Agnès Varda, a cineasta belga que foi uma das precursoras da nouvelle vague, fez um filme pra mim. Tudo bem, ela certamente nunca ouviu falar de mim. O filme, Cléo das 5 às 7, estreou em 1962. Eu nasci em 1963. Até por isso é impossível. Sem falar que ela nasceu em 1928. Em 63, tinha 35 anos, vivia na França. Ninguém da minha família disse conhecê-la. Como poderia ter feito um filme pra mim?
O fato é que fez. E eu, ingrato e alienado, só fui assistir neste ano, em 2023. Levei sessenta anos pra ver. E por que o filme é pra mim?
Bom, vamos voltar lá a minha infância, que é bem mais próxima do filme da Agnès. Sempre preferi desenhar e criar história em quadrinhos do que ler uma. Lia algumas sim, mas longe de me tornar um colecionador de gibis. Acho que lia o suficiente para me encorajar a criar as minhas.

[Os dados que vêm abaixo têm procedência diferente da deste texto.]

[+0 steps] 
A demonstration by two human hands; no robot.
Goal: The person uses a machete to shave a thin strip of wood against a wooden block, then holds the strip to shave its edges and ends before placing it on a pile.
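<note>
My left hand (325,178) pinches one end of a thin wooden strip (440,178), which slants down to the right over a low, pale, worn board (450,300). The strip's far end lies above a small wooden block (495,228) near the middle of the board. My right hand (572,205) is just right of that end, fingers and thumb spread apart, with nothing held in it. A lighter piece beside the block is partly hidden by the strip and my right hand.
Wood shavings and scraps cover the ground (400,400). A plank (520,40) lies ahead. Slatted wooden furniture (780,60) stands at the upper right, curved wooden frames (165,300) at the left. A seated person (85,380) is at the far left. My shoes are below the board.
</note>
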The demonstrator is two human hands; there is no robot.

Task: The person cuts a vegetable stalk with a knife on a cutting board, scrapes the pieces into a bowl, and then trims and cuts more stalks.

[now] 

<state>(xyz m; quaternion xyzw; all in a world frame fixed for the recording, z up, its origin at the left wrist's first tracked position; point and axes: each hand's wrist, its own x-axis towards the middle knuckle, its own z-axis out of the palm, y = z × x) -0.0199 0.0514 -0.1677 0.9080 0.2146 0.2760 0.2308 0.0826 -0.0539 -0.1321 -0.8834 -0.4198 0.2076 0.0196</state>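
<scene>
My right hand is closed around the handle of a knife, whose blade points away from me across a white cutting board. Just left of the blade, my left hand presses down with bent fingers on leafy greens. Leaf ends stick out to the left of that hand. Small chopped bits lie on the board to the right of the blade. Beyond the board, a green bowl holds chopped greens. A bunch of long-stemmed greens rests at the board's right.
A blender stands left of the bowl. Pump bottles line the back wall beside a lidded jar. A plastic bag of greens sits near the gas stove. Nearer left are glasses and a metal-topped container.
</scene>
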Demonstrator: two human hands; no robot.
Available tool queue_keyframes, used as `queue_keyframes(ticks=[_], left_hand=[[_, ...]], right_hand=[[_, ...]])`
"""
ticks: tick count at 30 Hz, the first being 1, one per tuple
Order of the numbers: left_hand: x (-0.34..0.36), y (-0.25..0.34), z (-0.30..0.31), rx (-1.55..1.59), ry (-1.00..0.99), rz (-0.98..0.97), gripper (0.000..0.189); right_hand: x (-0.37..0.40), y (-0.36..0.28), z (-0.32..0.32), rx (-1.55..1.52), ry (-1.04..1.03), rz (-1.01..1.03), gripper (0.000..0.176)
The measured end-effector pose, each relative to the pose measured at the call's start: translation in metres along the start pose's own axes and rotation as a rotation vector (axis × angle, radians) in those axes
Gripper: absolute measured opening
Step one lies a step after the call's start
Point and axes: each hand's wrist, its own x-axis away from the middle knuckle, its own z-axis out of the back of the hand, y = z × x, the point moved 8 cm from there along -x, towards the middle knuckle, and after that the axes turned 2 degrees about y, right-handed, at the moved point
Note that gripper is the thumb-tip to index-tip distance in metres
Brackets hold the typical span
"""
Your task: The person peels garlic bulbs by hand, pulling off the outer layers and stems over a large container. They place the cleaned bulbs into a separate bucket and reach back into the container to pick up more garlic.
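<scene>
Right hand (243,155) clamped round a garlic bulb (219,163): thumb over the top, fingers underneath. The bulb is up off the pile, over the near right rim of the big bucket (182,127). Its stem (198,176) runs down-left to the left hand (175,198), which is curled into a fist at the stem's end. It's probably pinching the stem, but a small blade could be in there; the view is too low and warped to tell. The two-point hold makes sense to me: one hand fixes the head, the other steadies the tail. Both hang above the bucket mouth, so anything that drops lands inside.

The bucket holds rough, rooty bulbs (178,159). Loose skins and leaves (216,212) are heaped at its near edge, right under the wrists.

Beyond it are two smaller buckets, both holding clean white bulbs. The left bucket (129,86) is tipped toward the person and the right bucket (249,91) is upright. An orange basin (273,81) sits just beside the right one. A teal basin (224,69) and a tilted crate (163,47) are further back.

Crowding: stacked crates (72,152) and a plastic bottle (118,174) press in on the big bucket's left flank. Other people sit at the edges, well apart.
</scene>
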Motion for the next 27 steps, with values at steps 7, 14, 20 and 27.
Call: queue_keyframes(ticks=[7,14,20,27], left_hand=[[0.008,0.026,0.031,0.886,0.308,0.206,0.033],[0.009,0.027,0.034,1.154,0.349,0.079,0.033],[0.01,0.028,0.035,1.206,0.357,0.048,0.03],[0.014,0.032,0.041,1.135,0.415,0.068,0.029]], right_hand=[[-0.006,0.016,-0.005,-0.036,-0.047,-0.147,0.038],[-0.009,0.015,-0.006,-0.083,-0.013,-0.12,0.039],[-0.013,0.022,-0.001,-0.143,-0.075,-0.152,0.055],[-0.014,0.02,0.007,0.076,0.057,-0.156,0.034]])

Na adolescência, achava totalmente entediante filmes de perseguição de carros, de lutas, até vi os de tragédias, como Tubarão, Inferno na Torre. O filme que me pegou nessa época e vi várias vezes foi Tommy, a ópera rock. E não é apenas porque sempre fui ligado à música. Era pela estranheza. Coisas criativas são estranhas. Muito tempo depois fui ler os teóricos da literatura, os formalistas russos, que colocam o estranhamento como o centro do efeito causado pela seleção e combinação dos elementos das diversas linguagens artísticas.
Fui crescendo e admirando narrativas, sejam as literárias, as de teatro ou as do cinema, que fossem criativas na forma, na maneira de conduzir, me interessando muito menos pelo que é contado. Sempre mantive distância do escritor que é chamado de um grande contador de histórias. Normalmente se oculta por baixo desse elogio uma narrativa um tanto comum para leitores que estão acompanhando, no meu caso suportando, só para ver o que vai acontecer.
E, convenhamos, na vida de cada um, em noventa por cento do tempo, o que acontece? Nada de especial. Se um coitado passasse seu precioso tempo dedicando sua atenção pra ver o que iria acontecer em nossas vidas, sairia muito frustrado.
Mas, se ocorresse a ele se deter em como andamos, sentamos, olhamos para o lado, levamos um copo à boca, ficamos aflitos ou pensativos por algo que altera momentaneamente nosso semblante, depois voltamos do transe despertados pelo ruído de algo na rua. Se olhasse para isso sem se preocupar com o que significa, pois significa apenas que estamos vivos; se parasse de se perguntar no que vai dar, pois a resposta todos nós sabemos, veria que há muito por enquadrar no seu ângulo de câmera.
Assim é Cléo das 5 às 7. Vi no Mubi. Transita com delicadeza por instantes de vida observados pelos olhos de uma personagem. Significados? A cantora, Cléo, pode estar entre a vida e a morte. O filme é em preto e branco. O jogo das cores conduz tudo; transitamos entre a luz da vida e a escuridão da morte. O branco e preto alternam e convivem na própria roupa da cantora: no início com um vestido xadrez, no meio angelical de branco, no final de preto. Ela morre? Veja e descubra se a Agnès Varda não fez esse filme pra você também.